Catena di solidarietà sui social

Nel frattempo molti cittadini hanno dato la loro disponibilità, attraverso i social, ad aiutare le famiglie sfrattate. Tuttavia il sindaco Michela Palestra invita ad avere pazienza:

“Ora stiamo cercando di capire le necessità. Stiamo già coordinandoci con parrocchia, centro salesiano, misericordia e tutti i presidi di solidarietà del territorio.  Affronteremo questo momento assieme, sostenendo amici e concittadini nei bisogni materiali e con tutto il supporto morale di cui siamo capaci.
Appena possibile coinvolgeremo tutti con raccolte solidali e tutto quello che potrà essere utile. Dateci ora il tempo di capire”.
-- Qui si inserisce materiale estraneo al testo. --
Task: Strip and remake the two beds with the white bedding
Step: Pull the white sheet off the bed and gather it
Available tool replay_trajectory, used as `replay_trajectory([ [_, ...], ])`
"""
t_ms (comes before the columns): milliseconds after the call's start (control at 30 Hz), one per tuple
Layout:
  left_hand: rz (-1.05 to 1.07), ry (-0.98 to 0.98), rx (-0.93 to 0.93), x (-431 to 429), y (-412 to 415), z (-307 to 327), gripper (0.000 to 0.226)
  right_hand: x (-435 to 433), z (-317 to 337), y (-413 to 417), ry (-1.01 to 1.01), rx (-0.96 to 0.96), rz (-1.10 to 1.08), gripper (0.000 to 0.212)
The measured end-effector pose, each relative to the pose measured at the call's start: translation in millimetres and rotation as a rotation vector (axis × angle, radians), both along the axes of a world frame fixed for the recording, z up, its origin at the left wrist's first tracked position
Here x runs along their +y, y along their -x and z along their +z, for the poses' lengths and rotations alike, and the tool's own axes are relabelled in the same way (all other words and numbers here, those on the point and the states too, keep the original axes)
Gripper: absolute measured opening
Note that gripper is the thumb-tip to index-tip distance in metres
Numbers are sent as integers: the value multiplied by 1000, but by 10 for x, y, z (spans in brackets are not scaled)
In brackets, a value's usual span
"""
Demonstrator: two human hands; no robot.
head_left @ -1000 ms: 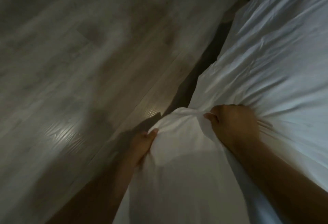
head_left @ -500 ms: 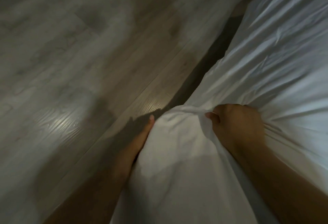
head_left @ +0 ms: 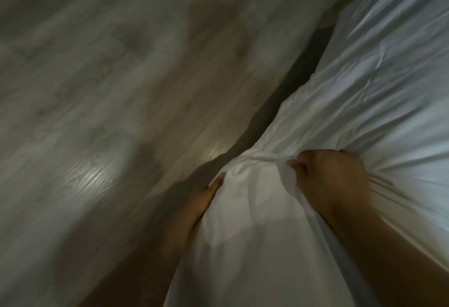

Predisposto centro operativo dalla Polizia Locale

Sul posto questa mattina sono presenti oltre ai vigili del fuoco e i volontari della Misericordia gli agenti di Polizia Locale. E’ stato predisposto un centro operativo con l’unità mobile per seguire tutte le operazioni di soccorso. Inoltre nella mattinata si è svolta al comando di Polizia Locale una riunione tra Carabinieri, vigili del fuoco, vigili, Misericordia  e Comune per coordinare le azioni di soccorso. Ad aiutare i residenti anche l’assessore Roberta Tellini:

“Stiamo allestendo una tensostruttura per ospitare le persone durante il giorno, per stare vicino alle loro case. Quando i vigili del fuoco andranno via, si attiverà la Misericordia, come Protezione Civile, per continuare i sopralluoghi con i residenti. Inoltre questa mattina è stato qui anche il parroco, don Diego Cattaneo. Farà un appello ai concittadini per prepararci ad aiutare le famiglie in difficoltà. Inoltre ci aiuterà a coordinare la raccolta fondi. Quello che chiediamo è di darci il tempo, tra oggi e domani, per capire cosa serve. Un grazie, infine, vorrei farlo a tutto il personale del Comune. Come sempre si sono prodigati tutti, anche chi non era di turno”.